Dejó a un lado los recortes de periódico. Debajo, descubrió un tesoro aún más valioso: una agenda de cuero. Pasó las páginas hasta encontrar la semana siguiente, y al instante se sintió decepcionado. El enojo volvió a acometerlo mientras visaba por segunda vez la notación hecha a lápiz. Ella estaba en Kansas City, en una conferencia sobre seguridad. Luego se calmó y sonrió de nuevo. Tal vez fuera mejor así. Sin embargo, era una lástima que la agente O'Dell se perdiera su debut en Newburgh Heights.
Capítulo 13
Domingo, 29 de marzo
Maggie vació la última caja con las cosas de la cocina, lavando y secando cuidadosamente las copas de cristal y colocándolas a continuación en el estante superior del aparador. Aún le extrañaba que Greg le hubiera permitido llevarse el juego de ocho copas. Aseguraba que eran un regalo de bodas de un pariente de Maggie, aunque ella no sabía de ningún miembro de su familia que pudiera permitirse un obsequio tan caro y de tan buen gusto. Su propia madre le había regalado un horno tostador, un regalo práctico, desprovisto de todo sentimentalismo, que reflejaba fielmente las características de los O'Dell a los que ella conocía.
Las copas le recordaron que debía llamar a su madre para darle su número de teléfono.
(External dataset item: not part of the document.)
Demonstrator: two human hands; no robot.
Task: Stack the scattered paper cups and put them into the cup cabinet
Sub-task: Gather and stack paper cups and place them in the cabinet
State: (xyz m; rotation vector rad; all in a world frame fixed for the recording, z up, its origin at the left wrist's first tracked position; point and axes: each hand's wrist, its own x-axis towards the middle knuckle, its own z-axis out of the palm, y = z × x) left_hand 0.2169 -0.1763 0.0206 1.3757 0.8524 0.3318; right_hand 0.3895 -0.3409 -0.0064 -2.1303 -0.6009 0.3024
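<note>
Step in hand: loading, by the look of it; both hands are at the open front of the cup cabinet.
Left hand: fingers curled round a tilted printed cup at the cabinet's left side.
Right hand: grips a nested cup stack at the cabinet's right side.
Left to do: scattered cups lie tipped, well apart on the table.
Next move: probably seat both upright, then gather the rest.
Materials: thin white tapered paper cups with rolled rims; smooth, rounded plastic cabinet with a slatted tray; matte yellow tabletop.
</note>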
Al instante sintió la tirantez de costumbre en el pecho. Naturalmente, no había razón para que le diera sus señas. Su madre rara vez salía de Richmond, y sin duda no la visitaría en un futuro inmediato. Maggie se crispó al imaginar que su madre pudiera invadir su nuevo santuario. Hasta la llamada de teléfono obligatoria le parecía una intromisión en su apacible jornada dominical. Pero tenía que llamarla antes de salir para el aeropuerto. Después de tantos años, volar todavía la asustaba, de modo que ¿por qué no olvidarse de la posibilidad de que el avión perdiera el control a treinta mil pies de altura con una conversación que sin duda le haría chirriar los dientes?